DIRECTIONS:
Reproduce the full listing as it stands. Images do not belong in the copy.

RECORDS SHOWN:
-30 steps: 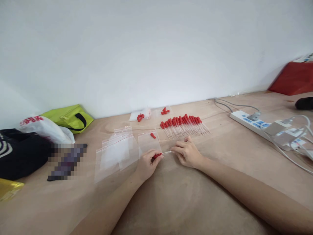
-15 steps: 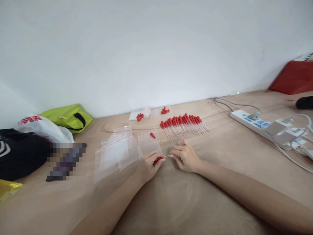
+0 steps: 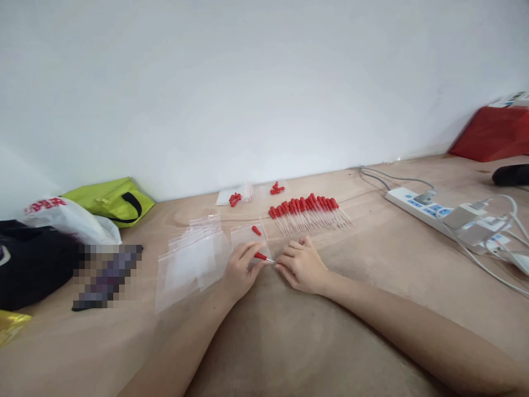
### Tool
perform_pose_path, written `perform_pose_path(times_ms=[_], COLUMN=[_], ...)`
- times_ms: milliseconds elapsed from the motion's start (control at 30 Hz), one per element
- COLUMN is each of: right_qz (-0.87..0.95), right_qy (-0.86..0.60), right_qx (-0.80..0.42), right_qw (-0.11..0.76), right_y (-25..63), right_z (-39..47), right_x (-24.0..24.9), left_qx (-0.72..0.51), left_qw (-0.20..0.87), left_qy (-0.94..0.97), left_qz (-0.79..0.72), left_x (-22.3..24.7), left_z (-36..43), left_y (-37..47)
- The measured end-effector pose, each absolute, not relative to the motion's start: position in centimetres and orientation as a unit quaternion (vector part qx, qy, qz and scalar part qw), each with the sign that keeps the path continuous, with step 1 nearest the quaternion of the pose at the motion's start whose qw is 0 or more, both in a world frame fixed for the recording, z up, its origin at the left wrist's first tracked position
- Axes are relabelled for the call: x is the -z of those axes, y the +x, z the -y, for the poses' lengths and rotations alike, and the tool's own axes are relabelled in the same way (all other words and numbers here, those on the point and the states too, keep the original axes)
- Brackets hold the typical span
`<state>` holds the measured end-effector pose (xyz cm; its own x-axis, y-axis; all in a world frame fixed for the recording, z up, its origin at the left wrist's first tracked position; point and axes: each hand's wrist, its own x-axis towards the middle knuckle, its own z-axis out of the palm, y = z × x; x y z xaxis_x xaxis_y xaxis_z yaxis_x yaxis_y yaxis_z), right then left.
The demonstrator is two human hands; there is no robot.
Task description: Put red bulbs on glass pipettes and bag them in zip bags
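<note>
A dropper [image 3: 261, 256] with a red rubber bulb and a clear thin tube lies between my two hands. My left hand [image 3: 240, 273] has thumb and forefinger around the bulb end. The tube is pinched by my right hand [image 3: 301, 266], whose fingers hide its far end. Just behind my left hand, a loose red rubber bulb [image 3: 256, 230] rests on a clear zip bag [image 3: 239, 234]. Many red-bulbed droppers [image 3: 303, 207] lie side by side in a row beyond my right hand.
More clear zip bags [image 3: 185, 259] overlap to the left. Small piles of red bulbs [image 3: 235, 199] sit on bags near the wall. A white power strip [image 3: 407, 201] with plugs and cables stands right. Bags, including a lime-green pouch [image 3: 109, 201], fill the left side.
Both hands have shifted slightly left with the dropper. My left fingers have loosened around the bulb, so more of it shows, and the dropper now tilts.
</note>
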<state>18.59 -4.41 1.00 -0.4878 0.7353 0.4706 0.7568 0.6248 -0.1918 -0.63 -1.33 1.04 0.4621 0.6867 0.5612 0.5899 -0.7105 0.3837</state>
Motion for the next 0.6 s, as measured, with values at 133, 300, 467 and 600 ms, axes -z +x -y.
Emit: perform_pose_path(times_ms=[133,300,467,600], right_qz=[0.771,0.665,0.613,0.596], right_qy=[-0.553,-0.653,-0.698,-0.725], right_qx=[0.016,0.046,0.048,0.036], right_qw=[0.316,0.359,0.367,0.344], right_y=[18.6,19.1,18.5,18.5], right_z=[3.2,-1.2,-4.5,-5.2], right_x=[-0.5,0.0,0.2,0.2], left_qx=[-0.349,-0.280,-0.273,-0.265], left_qw=[0.025,0.069,0.066,0.064], left_qy=[0.802,0.819,0.829,0.832], left_qz=[-0.484,-0.496,-0.483,-0.483], left_x=[-0.4,0.5,0.3,0.1], left_z=[0.7,0.2,0.4,0.6], left_y=[-1.1,-1.3,-1.1,-1.1])
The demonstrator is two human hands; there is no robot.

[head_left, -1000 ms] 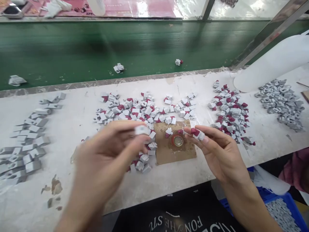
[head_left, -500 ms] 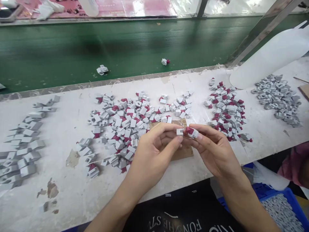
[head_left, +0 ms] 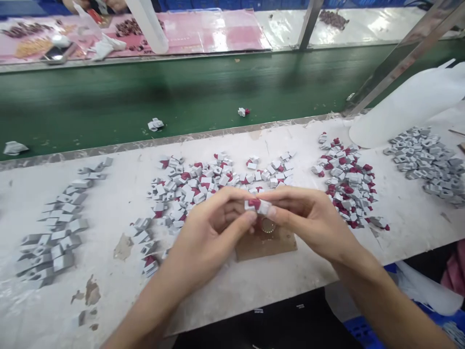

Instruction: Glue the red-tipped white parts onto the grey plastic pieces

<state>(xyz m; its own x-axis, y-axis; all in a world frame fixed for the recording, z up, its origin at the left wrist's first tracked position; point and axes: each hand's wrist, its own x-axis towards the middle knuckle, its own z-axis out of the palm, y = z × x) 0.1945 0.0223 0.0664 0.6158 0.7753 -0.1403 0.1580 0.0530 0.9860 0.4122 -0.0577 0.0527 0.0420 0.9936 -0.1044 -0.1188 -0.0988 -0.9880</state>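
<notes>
My left hand [head_left: 214, 230] pinches a small light grey plastic block [head_left: 248, 205] between thumb and fingers. From the other side my right hand [head_left: 314, 220] grips a grey-and-dark-red plastic piece [head_left: 263, 208], its red part against the block. The two parts touch; how deep they fit is hidden by the fingertips. Beneath the hands lies a brown board [head_left: 267, 248] with a round, gold-rimmed disc [head_left: 268, 225] on it. Behind my left hand spreads a heap of grey-and-red pieces [head_left: 189, 194], partly covered by that hand.
Loose grey blocks [head_left: 69, 208] lie at left. To the right are another grey-and-red pile [head_left: 348, 179] and a grey pile [head_left: 425, 162] by a white cylinder [head_left: 407, 102]. Several pieces sit on the green belt [head_left: 203, 92]. A metal post [head_left: 395, 72] rises at right.
The block and the grey-and-red piece, apart before, are now pressed together. Both hands have closed in on each other. The view has tilted up, showing more beyond the belt.
</notes>
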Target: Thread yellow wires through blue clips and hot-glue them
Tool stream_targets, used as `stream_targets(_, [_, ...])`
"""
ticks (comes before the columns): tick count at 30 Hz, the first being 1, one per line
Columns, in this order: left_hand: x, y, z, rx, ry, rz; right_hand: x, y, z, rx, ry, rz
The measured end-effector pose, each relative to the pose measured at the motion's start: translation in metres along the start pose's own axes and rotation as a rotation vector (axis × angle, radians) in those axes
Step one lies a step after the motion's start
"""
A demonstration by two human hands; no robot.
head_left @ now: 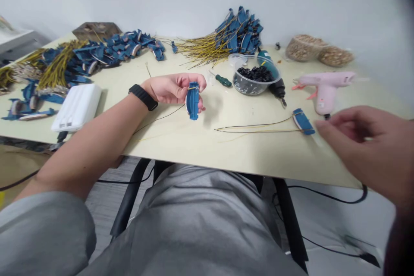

ANSWER TO THIS TASK:
-30 steps: 
-15 steps: 
+0 steps: 
### Tool
perform_pose_path, written `perform_pose_path(times_ms=[_], COLUMN=[_], ...)`
- times_ms: milliseconds elapsed from the motion's start (control at 30 Hz), one per element
- COLUMN is each of: right_qz (-0.87..0.95), right_qy (-0.86..0.60), right_qx (-0.80..0.42), right_qw (-0.11..0.76), right_y (-25..63), right_z (-39..47), right_x (-24.0..24.9), left_qx (-0.72..0.51), left_qw (-0.20..0.87), left_qy (-0.94..0.97), left_qz (-0.79..0.72), left_x (-22.3..24.7), left_z (-36..43), left_y (-37..47)
- The measured end-effector pose, each absolute, not relative to the motion's start: position in centimetres and orientation as a unit quaternion (vector part qx, qy, qz and scalar part qw), each with the sign that keeps the path continuous, with step 1 nearest the quaternion of the pose at the motion's start whose qw is 0 or more, both in a world frame fixed for the recording, z up, its origin at the left wrist's first tracked position
- Axes are relabelled for the call: x is the -z of those axes, y the +x, z the -y, for the poses' lengths and rotations alike, and the tool's own axes are relabelled in the same way (all other words and numbers here, those on the point and the states too, keep the original axes)
- Brackets hold the typical span
`<state>` holds the measured end-effector pose (xyz cm; its own x-axis, y-axis; all in a world frame fixed for the recording, z up, its origin at the left wrist's first tracked position; point and axes: each hand's wrist, its own x-axis towards the middle knuckle, its own z-axis out of the palm, y = z × x; x y z xaxis_x xaxis_y xaxis_z yaxis_x yaxis_y yaxis_z), right then left.
The demonstrator is two human hands; there is no robot.
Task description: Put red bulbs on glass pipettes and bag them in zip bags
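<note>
A dropper [image 3: 261, 256] with a red rubber bulb and a clear thin tube lies between my two hands. My left hand [image 3: 240, 273] has thumb and forefinger around the bulb end. The tube is pinched by my right hand [image 3: 301, 266], whose fingers hide its far end. Just behind my left hand, a loose red rubber bulb [image 3: 256, 230] rests on a clear zip bag [image 3: 239, 234]. Many red-bulbed droppers [image 3: 303, 207] lie side by side in a row beyond my right hand.
More clear zip bags [image 3: 185, 259] overlap to the left. Small piles of red bulbs [image 3: 235, 199] sit on bags near the wall. A white power strip [image 3: 407, 201] with plugs and cables stands right. Bags, including a lime-green pouch [image 3: 109, 201], fill the left side.
Both hands have shifted slightly left with the dropper. My left fingers have loosened around the bulb, so more of it shows, and the dropper now tilts.
</note>
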<state>18.59 -4.41 1.00 -0.4878 0.7353 0.4706 0.7568 0.6248 -0.1918 -0.63 -1.33 1.04 0.4621 0.6867 0.5612 0.5899 -0.7105 0.3837</state>
Motion for the next 0.6 s, as measured, with values at 133, 300, 467 and 600 ms, axes -z +x -y.
Emit: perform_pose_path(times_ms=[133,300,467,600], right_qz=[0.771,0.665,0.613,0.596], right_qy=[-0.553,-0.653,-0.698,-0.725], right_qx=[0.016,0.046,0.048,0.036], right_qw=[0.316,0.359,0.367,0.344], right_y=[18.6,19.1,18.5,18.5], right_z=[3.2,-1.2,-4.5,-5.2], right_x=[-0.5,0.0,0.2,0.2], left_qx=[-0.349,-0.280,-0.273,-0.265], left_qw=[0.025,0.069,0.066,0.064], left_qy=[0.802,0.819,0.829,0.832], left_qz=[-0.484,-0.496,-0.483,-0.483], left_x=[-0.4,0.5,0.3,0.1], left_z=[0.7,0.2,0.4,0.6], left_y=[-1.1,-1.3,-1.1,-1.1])
The demonstrator is two human hands; there is no robot.

[head_left, -1000 ms] 
[head_left, -500 ms] 
[head_left, +0 ms] 

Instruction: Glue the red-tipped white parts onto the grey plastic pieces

<state>(xyz m; its own x-axis, y-axis; all in a world frame fixed for the recording, z up, its origin at the left wrist's first tracked position; point and axes: each hand's wrist, its own x-axis towards the middle knuckle, its own z-axis out of the palm, y = z × x) 0.1945 0.0223 0.0664 0.6158 0.7753 -0.1403 0.1580 0.0530 0.9860 0.4122 -0.0577 0.0527 0.0420 0.9936 -0.1044 -0.1188 -0.0988 -0.9880</state>
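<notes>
My left hand [head_left: 214, 230] pinches a small light grey plastic block [head_left: 248, 205] between thumb and fingers. From the other side my right hand [head_left: 314, 220] grips a grey-and-dark-red plastic piece [head_left: 263, 208], its red part against the block. The two parts touch; how deep they fit is hidden by the fingertips. Beneath the hands lies a brown board [head_left: 267, 248] with a round, gold-rimmed disc [head_left: 268, 225] on it. Behind my left hand spreads a heap of grey-and-red pieces [head_left: 189, 194], partly covered by that hand.
Loose grey blocks [head_left: 69, 208] lie at left. To the right are another grey-and-red pile [head_left: 348, 179] and a grey pile [head_left: 425, 162] by a white cylinder [head_left: 407, 102]. Several pieces sit on the green belt [head_left: 203, 92]. A metal post [head_left: 395, 72] rises at right.
The block and the grey-and-red piece, apart before, are now pressed together. Both hands have closed in on each other. The view has tilted up, showing more beyond the belt.
</notes>
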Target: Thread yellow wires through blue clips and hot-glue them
Tool stream_targets, used as `stream_targets(_, [_, ...])`
"""
ticks (comes before the columns): tick count at 30 Hz, the first being 1, one per line
Columns, in this order: left_hand: x, y, z, rx, ry, rz; right_hand: x, y, z, rx, ry, rz
The measured end-effector pose, each relative to the pose measured at the motion's start: translation in metres along the start pose's own axes and rotation as a rotation vector (axis × angle, radians) in those axes
Step one lies a step after the motion's start
"""
A demonstration by two human hands; no robot.
head_left @ now: 

The exercise has been finished.